AllgemeinStreit mit dem Nachbarn

Dezember 11, 2017

Wehe dem, der seine Garage zu nahe an die Grundstücksgrenze baut. Aber wie viel Abstand muss eigentlich beim Kellergeschoss eingehalten werden? Von wegen gute Nachbarschaft: Annäherungsversuche unter Nachbarn führen nur selten zu einem innigen Verhältnis – vor allem dann, wenn der vorgeschriebene Abstand zur Grundstücksgrenze missachtet wird. Solche Streitigkeiten sind unter Nachbarn besonders häufig und sie enden mit teils erbitterten Feindschaften.

Wie viel Platz man dem Nachbar lassen muss, ist in Österreich unterschiedlich geregelt, weil die Baugesetzgebung und damit auch die Regelung, wie nahe an das Nachbargrundstück gebaut werden darf, den einzelnen Bundesländern obliegen. Ein für Salzburger Bauherren relevantes Urteil in Bezug auf den einzuhaltenden Mindestabstand hat nunmehr der Verwaltungsgerichtshof gefällt. In seinem aktuellen Erkenntnis klärte der VwGH die Frage, wann ein Kellergeschoß als unterirdisch und wann als oberirdisch zu beurteilen ist. Diese Beurteilung ist von Bedeutung, weil sich danach der notwendige Abstand zu den angrenzenden Grundstücken bestimmt.

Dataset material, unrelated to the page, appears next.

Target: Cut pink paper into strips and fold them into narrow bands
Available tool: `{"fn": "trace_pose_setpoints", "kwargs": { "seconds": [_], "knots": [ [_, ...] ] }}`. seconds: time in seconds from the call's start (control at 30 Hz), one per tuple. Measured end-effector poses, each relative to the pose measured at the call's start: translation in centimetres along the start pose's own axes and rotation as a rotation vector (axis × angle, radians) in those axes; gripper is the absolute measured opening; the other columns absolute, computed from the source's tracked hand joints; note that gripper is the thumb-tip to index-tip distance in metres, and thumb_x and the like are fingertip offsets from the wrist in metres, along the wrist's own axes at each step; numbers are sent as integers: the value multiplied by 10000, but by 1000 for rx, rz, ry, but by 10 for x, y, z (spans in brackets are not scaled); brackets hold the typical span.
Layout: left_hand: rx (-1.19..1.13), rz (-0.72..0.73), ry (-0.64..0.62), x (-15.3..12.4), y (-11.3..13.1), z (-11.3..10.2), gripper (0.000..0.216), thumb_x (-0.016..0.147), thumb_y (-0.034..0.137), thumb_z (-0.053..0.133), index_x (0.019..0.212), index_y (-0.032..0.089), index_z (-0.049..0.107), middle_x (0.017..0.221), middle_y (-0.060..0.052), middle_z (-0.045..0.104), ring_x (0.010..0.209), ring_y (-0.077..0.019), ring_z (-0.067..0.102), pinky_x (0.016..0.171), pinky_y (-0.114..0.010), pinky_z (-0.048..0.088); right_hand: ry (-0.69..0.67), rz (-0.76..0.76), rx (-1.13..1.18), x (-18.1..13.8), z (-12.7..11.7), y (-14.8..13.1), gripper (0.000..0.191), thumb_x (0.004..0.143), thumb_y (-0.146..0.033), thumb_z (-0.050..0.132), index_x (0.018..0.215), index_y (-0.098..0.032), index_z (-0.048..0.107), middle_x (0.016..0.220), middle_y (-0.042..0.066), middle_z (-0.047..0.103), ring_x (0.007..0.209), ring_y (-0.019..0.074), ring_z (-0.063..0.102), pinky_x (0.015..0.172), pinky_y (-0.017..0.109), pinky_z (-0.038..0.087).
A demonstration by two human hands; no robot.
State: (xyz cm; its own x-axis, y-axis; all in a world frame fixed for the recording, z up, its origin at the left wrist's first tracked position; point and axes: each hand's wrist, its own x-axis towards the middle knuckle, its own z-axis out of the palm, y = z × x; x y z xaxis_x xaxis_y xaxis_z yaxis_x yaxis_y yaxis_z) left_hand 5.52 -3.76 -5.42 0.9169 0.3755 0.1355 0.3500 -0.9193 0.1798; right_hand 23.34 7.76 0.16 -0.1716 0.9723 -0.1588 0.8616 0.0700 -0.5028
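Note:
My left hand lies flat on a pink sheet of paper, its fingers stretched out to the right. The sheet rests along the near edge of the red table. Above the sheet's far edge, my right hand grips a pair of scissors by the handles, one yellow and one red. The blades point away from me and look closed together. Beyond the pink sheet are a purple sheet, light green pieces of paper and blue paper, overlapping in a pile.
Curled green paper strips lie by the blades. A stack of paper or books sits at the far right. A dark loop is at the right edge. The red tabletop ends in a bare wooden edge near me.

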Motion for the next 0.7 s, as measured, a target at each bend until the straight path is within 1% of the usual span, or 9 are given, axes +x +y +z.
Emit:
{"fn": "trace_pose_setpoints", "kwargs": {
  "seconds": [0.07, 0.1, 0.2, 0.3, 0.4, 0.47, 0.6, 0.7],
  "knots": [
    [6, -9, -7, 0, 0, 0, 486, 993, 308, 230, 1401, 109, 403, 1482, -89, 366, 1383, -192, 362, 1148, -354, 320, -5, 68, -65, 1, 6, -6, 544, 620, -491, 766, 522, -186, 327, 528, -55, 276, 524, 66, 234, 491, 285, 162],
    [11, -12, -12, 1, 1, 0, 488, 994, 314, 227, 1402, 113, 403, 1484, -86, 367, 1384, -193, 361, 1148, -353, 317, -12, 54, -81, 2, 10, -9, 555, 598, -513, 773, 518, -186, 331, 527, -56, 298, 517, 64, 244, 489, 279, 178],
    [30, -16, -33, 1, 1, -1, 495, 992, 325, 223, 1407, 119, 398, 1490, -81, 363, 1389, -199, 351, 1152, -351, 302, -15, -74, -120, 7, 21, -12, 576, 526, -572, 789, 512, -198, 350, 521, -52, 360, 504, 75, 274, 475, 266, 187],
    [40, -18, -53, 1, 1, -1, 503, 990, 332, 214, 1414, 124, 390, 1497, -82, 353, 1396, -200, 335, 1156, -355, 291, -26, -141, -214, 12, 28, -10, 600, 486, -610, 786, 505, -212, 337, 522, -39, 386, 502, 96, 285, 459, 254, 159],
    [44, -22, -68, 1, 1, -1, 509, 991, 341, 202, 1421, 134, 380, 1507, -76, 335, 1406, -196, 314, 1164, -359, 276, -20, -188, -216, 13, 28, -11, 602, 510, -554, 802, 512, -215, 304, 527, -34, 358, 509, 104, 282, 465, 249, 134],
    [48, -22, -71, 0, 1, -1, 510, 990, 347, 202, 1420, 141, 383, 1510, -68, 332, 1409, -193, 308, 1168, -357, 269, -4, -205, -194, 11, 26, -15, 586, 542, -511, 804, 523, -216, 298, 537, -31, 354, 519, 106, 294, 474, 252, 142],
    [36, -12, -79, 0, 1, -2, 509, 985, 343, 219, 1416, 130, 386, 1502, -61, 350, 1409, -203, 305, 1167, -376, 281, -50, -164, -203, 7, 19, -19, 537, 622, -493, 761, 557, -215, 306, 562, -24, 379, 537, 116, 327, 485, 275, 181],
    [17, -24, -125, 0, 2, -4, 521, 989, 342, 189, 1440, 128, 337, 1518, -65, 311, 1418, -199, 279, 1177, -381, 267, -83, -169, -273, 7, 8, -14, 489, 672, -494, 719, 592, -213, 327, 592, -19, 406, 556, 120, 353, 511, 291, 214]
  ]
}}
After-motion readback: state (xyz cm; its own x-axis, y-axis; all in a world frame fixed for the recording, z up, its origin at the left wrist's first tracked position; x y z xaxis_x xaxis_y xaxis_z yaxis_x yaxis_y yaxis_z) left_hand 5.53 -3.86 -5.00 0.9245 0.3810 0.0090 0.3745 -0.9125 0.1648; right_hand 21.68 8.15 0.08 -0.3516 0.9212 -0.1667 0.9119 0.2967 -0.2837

Das Landesverwaltungsgericht in Salzburg vertrat die Ansicht, dass ein Nachbar die Frage, ob ein Geschoß als unterirdisch oder oberirdisch gilt, nur dann geltend machen kann, wenn dieses Geschoß auf der seinem Grundstück zugewandten Seite überwiegend über dem natürlichen Gelände liegt. Der VwGH war anderer Meinung: Zwar treffe es grundsätzlich zu, dass Nachbarn einen Rechtsanspruch auf Erlassung entsprechender Maßnahmen nur im Falle einer Abstandsverletzung an der ihrem Grundstück zugewandten Gebäudefront haben. Die Beurteilung der Frage, ob ein Geschoss als unterirdisch oder oberirdisch gilt, könne aber immer nur für das gesamte Geschoß einheitlich erfolgen – also unabhängig davon, gegenüber welcher Grundgrenze das Kellergeschoß oberirdisch oder unterirdisch ist.

Zu beurteilen ist dabei, ob das Geschoß über mindestens die Hälfte seiner horizontalen Fläche mit mehr als einem Meter über das angrenzende natürliche Gelände oder das neu geschaffene Niveau hinausragt. Erweist sich das Geschoß nach dieser Definition als oberirdisch, kann ein Nachbar auch dann die Einhaltung der Abstandsbestimmungen geltend machen, wenn dieses oberirdische Geschoß auf der seinem Grundstück zugewandten Seite überwiegend oder sogar zur Gänze unter dem Geländeniveau liegt.

Auf diese Weise lässt sich feststellen, ob hinsichtlich des Kellergeschoßes eine Abstandsbestimmung von zwei oder sechs Metern einzuhalten ist. Unterirdische Bauten und unterirdische Teile von Bauten müssen nämlich in der Regel einen Abstand von mindestens zwei Meter von der Grenze des Bauplatzes haben. Verfahrensgegenständlich war ein Baugrundstück in Salzburg, für das im Bebauungsplan eine maximale Bauhöhe von zwei oberirdischen Geschossen und eine Baugrenzlinie von sechs Metern festgelegt wurde.